Task description. In the listing that follows, give every line again exactly and omit the pictures.

┄┄┄┄┄┄┄┄┄┄┄┄┄┄┄┄┄┄┄┄

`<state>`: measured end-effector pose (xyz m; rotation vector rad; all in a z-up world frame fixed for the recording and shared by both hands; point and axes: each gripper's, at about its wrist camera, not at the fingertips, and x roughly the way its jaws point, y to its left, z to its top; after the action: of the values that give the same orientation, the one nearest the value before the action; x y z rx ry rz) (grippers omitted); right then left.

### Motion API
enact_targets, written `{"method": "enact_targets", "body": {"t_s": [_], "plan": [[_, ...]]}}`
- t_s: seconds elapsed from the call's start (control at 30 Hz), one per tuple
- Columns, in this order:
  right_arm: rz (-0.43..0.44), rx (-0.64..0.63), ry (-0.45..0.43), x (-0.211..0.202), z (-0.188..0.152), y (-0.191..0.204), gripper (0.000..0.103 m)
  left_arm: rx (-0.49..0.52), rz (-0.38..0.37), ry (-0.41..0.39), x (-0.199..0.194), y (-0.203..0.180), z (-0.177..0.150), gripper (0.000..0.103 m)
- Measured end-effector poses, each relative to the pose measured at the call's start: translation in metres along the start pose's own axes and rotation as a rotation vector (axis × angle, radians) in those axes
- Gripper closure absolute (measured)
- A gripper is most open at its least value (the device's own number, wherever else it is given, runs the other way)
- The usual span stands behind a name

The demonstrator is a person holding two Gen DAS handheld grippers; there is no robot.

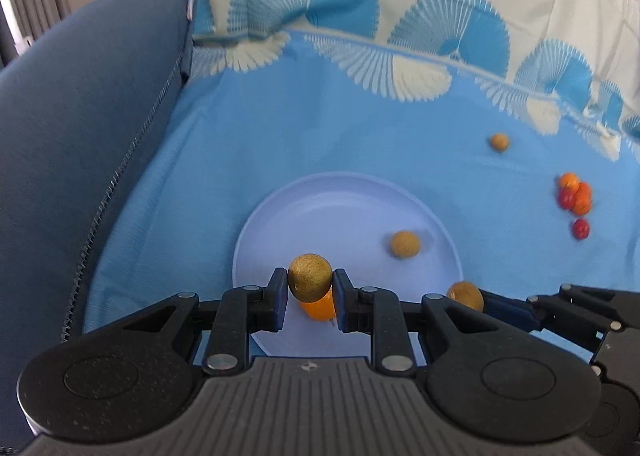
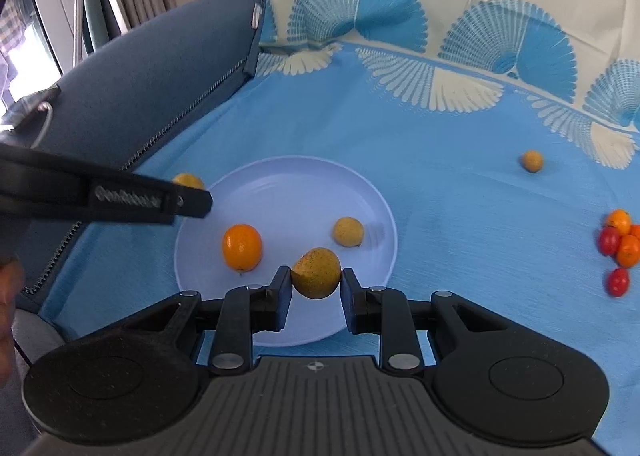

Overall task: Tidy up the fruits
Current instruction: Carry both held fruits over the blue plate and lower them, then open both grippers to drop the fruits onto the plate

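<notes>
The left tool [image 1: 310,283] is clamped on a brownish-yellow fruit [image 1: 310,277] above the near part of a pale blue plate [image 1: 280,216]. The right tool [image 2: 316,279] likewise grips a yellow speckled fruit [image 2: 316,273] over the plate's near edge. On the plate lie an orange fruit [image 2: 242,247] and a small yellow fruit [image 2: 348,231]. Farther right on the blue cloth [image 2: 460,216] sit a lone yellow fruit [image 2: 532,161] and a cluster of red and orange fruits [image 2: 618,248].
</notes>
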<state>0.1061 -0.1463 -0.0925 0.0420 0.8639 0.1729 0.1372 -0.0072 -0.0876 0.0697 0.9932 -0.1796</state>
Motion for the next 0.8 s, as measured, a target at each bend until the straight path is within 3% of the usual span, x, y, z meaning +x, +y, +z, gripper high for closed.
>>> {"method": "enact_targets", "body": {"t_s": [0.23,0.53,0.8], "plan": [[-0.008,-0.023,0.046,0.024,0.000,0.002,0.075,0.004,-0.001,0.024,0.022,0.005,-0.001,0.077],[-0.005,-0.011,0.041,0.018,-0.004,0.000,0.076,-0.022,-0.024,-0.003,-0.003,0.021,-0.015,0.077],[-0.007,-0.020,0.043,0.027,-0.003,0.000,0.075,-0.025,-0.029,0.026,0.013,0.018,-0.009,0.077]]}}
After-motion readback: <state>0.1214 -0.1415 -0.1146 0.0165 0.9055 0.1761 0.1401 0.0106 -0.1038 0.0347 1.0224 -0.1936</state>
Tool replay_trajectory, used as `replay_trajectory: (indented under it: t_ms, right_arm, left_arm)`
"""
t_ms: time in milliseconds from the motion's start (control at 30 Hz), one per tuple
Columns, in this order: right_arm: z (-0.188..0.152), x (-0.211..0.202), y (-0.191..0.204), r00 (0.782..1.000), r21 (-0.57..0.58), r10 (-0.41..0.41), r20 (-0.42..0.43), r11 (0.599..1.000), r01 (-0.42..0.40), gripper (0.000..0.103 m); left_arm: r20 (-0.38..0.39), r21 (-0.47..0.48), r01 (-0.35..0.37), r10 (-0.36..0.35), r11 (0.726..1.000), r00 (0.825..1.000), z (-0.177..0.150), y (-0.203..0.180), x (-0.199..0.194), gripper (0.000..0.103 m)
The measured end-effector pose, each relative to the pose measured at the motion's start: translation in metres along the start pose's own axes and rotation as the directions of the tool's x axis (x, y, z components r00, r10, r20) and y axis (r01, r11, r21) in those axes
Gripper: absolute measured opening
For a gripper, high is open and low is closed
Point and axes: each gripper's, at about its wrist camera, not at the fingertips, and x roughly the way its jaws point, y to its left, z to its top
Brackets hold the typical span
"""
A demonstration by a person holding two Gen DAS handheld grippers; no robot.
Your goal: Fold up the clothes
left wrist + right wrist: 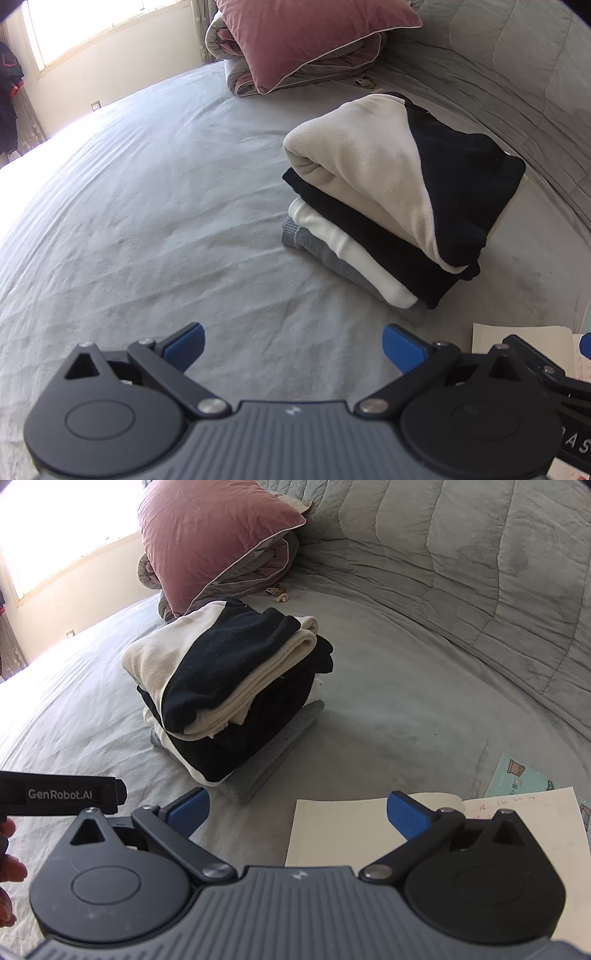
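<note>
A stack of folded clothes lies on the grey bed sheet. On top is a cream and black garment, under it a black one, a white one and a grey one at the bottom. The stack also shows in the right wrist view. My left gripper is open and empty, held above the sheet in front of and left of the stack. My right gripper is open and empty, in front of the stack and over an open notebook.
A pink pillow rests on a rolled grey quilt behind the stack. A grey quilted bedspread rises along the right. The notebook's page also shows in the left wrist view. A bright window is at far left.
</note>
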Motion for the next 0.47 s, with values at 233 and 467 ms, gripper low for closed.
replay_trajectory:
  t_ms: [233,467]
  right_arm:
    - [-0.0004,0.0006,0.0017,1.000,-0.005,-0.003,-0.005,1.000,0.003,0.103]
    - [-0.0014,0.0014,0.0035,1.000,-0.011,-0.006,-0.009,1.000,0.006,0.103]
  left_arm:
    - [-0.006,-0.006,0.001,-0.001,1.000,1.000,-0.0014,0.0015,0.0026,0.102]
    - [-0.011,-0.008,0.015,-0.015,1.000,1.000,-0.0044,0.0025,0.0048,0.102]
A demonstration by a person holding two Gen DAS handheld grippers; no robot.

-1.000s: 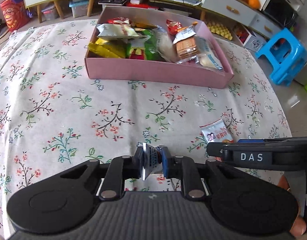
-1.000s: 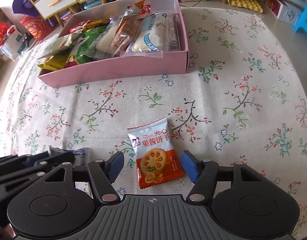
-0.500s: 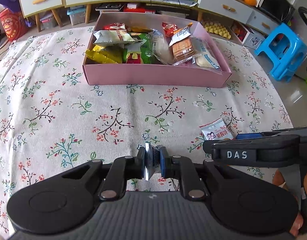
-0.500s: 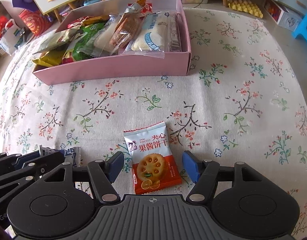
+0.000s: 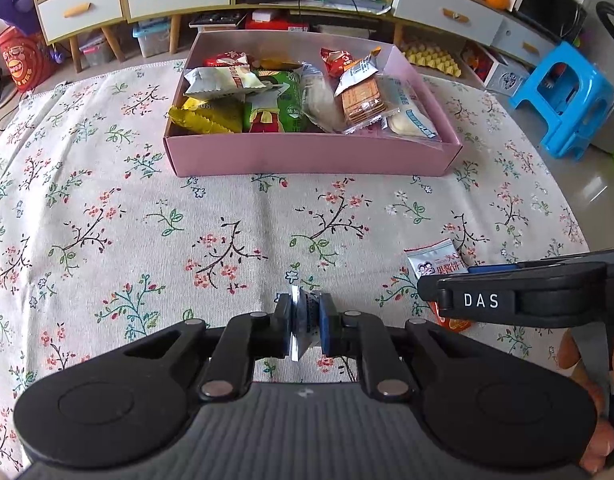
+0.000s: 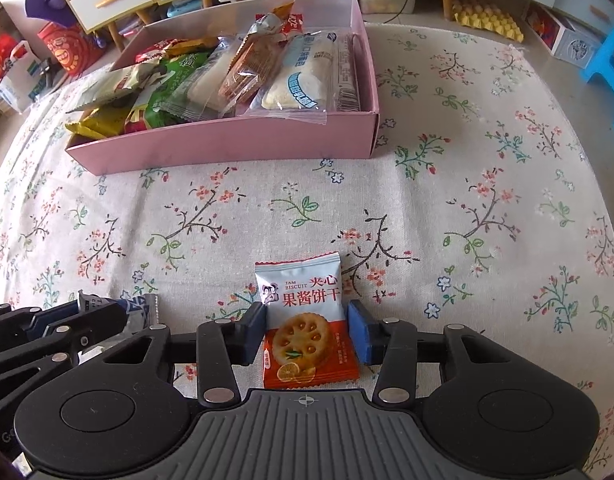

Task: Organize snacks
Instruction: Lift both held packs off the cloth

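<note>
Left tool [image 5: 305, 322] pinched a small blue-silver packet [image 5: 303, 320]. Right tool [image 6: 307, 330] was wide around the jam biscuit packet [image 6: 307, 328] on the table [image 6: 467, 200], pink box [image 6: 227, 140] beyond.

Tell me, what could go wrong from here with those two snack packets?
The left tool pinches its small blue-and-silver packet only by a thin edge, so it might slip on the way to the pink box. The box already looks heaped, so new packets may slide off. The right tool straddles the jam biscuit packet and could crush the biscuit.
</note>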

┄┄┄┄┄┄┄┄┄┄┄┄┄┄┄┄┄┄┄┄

Output of the task.
`<state>`: measured end-effector pose (xyz m; rotation vector rad; all in a z-up world frame fixed for the recording and shared by both hands; point and axes: each gripper's, at about its wrist camera, not at the fingertips, and x roughly the way its jaws point, y to its left, z to its top; after the action: of the values that give the same orientation, the one nearest the value before the action; x y z rx ry rz) (grippers omitted); right then left.

### Motion API
enact_targets, written `{"method": "enact_targets", "body": {"t_s": [_], "plan": [[_, ...]]}}`
- t_s: seconds elapsed from the call's start (control at 30 Hz), one per tuple
- Columns, in this order:
  right_arm: rz (-0.43..0.44), rx (-0.64..0.63), ry (-0.45..0.43), x (-0.211..0.202), z (-0.188..0.152), y (-0.191..0.204), gripper (0.000..0.103 m)
  left_arm: rx (-0.49..0.52), rz (-0.38..0.37), ry (-0.41..0.39), x (-0.199..0.194), y (-0.203..0.180), z (-0.177..0.150), gripper (0.000..0.103 m)
- Measured end-effector poses, each relative to the pose measured at the call's start: translation in metres along the start pose's own axes and rotation as a rotation vector (axis × angle, radians) in those axes
- Gripper closure absolute (measured)
- A gripper is most open at its least value (the device's own number, wherever else it is given, runs the other way)
- The usual span stands behind a name

The demonstrator is a person holding two Gen DAS handheld grippers; there is no robot.


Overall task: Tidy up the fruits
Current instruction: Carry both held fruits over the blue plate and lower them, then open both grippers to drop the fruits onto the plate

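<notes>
The left tool [image 1: 310,283] is clamped on a brownish-yellow fruit [image 1: 310,277] above the near part of a pale blue plate [image 1: 280,216]. The right tool [image 2: 316,279] likewise grips a yellow speckled fruit [image 2: 316,273] over the plate's near edge. On the plate lie an orange fruit [image 2: 242,247] and a small yellow fruit [image 2: 348,231]. Farther right on the blue cloth [image 2: 460,216] sit a lone yellow fruit [image 2: 532,161] and a cluster of red and orange fruits [image 2: 618,248].
</notes>
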<state>0.1061 -0.1463 -0.0925 0.0420 0.8639 0.1729 0.1372 -0.0072 -0.0876 0.0697 0.9932 -0.1796</state>
Motion for the next 0.8 s, as measured, a target at each bend until the straight path is within 3% of the usual span, x, y, z meaning +x, +y, +z, gripper high for closed.
>>> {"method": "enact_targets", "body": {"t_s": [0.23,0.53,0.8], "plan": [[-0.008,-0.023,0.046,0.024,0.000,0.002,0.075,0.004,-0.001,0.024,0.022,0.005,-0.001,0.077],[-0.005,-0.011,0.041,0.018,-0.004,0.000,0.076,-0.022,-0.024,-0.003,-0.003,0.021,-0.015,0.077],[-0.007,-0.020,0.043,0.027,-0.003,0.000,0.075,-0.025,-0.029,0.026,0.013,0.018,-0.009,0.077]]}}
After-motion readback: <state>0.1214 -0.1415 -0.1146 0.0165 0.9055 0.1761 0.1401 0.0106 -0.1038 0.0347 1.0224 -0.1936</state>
Tool replay_trajectory, used as `replay_trajectory: (indented under it: t_ms, right_arm, left_arm)`
"""
t_ms: time in milliseconds from the motion's start (control at 30 Hz), one per tuple
Columns, in this order: right_arm: z (-0.188..0.152), x (-0.211..0.202), y (-0.191..0.204), r00 (0.782..1.000), r21 (-0.57..0.58), r10 (-0.41..0.41), r20 (-0.42..0.43), r11 (0.599..1.000), r01 (-0.42..0.40), gripper (0.000..0.103 m); left_arm: r20 (-0.38..0.39), r21 (-0.47..0.48), r01 (-0.35..0.37), r10 (-0.36..0.35), r11 (0.726..1.000), r00 (0.825..1.000), z (-0.177..0.150), y (-0.203..0.180), x (-0.199..0.194), gripper (0.000..0.103 m)
The measured end-effector pose, each relative to the pose measured at the motion's start: translation in metres along the start pose's own axes and rotation as the directions of the tool's x axis (x, y, z components r00, r10, r20) and y axis (r01, r11, r21) in those axes
Gripper: absolute measured opening
For a gripper, high is open and low is closed
Point and axes: each gripper's, at about its wrist camera, not at the fingertips, and x roughly the way its jaws point, y to its left, z to its top
Brackets hold the typical span
"""
A demonstration by a person holding two Gen DAS handheld grippers; no robot.
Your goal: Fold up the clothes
left wrist + right wrist: 
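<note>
A stack of folded clothes lies on the grey bed sheet. On top is a cream and black garment, under it a black one, a white one and a grey one at the bottom. The stack also shows in the right wrist view. My left gripper is open and empty, held above the sheet in front of and left of the stack. My right gripper is open and empty, in front of the stack and over an open notebook.
A pink pillow rests on a rolled grey quilt behind the stack. A grey quilted bedspread rises along the right. The notebook's page also shows in the left wrist view. A bright window is at far left.
</note>
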Motion for the next 0.47 s, with values at 233 and 467 ms, gripper low for closed.
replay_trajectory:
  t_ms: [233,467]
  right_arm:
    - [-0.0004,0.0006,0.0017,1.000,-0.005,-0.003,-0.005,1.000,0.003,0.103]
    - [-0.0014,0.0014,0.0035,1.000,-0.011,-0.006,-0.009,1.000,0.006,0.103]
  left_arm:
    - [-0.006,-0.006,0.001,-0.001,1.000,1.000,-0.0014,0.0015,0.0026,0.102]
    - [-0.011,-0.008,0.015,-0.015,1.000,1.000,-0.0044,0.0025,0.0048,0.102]
A demonstration by a person holding two Gen DAS handheld grippers; no robot.

-1.000s: 
-1.000s: 
-0.500s: 
-0.500s: 
+0.000s: 
+0.000s: 

Task: Organize snacks
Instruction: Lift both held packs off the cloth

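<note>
Left tool [image 5: 305, 322] pinched a small blue-silver packet [image 5: 303, 320]. Right tool [image 6: 307, 330] was wide around the jam biscuit packet [image 6: 307, 328] on the table [image 6: 467, 200], pink box [image 6: 227, 140] beyond.

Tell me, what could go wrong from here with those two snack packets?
The left tool pinches its small blue-and-silver packet only by a thin edge, so it might slip on the way to the pink box. The box already looks heaped, so new packets may slide off. The right tool straddles the jam biscuit packet and could crush the biscuit.
</note>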

With that, the exercise is finished.